- **YOUR TASK**
The required output is the exact run of lines below that opens at the line with "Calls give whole" and closes at the line with "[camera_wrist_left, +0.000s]".

- **AVAILABLE DATA**
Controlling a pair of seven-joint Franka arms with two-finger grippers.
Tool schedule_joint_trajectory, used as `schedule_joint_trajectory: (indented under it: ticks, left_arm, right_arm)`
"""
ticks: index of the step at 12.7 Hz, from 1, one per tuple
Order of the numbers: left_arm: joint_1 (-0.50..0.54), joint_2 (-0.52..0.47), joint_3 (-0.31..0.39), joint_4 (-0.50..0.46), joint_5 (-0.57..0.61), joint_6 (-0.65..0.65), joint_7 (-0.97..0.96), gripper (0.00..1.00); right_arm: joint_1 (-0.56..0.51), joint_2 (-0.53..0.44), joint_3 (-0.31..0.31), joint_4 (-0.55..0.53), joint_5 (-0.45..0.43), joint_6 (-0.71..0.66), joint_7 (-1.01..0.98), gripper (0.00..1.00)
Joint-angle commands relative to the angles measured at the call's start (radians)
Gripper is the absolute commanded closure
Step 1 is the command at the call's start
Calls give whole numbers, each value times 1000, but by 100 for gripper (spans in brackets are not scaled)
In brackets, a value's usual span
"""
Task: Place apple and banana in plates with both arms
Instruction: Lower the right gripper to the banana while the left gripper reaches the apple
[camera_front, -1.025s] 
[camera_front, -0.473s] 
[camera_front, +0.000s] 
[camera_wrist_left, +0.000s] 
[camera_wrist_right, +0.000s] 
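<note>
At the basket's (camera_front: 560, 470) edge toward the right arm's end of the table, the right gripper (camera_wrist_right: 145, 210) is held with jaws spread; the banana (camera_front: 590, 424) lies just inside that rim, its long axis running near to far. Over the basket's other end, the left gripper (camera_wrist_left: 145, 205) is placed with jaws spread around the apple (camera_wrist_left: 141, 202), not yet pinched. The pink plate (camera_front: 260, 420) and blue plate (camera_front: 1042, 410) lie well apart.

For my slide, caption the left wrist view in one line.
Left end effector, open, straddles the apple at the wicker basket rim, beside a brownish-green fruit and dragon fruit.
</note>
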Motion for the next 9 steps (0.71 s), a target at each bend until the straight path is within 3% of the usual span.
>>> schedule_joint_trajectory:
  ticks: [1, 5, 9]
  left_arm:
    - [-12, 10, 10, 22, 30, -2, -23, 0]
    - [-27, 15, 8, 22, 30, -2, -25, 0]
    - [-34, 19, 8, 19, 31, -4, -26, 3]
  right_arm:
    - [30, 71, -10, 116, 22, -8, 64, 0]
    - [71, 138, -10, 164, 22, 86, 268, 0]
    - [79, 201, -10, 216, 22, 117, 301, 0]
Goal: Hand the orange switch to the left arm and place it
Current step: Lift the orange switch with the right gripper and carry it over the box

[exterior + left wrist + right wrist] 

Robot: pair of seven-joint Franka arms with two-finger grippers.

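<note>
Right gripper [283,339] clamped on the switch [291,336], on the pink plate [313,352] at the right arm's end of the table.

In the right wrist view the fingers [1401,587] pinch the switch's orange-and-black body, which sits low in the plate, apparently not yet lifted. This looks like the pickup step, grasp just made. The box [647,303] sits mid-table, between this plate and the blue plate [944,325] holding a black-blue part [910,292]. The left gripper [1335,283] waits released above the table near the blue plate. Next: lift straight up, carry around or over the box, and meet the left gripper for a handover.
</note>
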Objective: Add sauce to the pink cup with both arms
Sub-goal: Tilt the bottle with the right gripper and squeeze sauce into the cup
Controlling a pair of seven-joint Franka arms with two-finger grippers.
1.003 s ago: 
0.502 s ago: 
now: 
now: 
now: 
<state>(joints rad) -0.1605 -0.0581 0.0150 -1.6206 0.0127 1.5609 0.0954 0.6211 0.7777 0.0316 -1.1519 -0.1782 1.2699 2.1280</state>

- **RESULT OF THE TASK**
Calls give whole numbers, each value times 1000, but by 100 for gripper (spans in brackets are not scaled)
In brackets, a value's usual span
"""
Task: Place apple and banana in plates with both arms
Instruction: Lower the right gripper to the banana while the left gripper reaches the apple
[camera_front, -1.025s] 
[camera_front, -0.473s] 
[camera_front, +0.000s] 
[camera_wrist_left, +0.000s] 

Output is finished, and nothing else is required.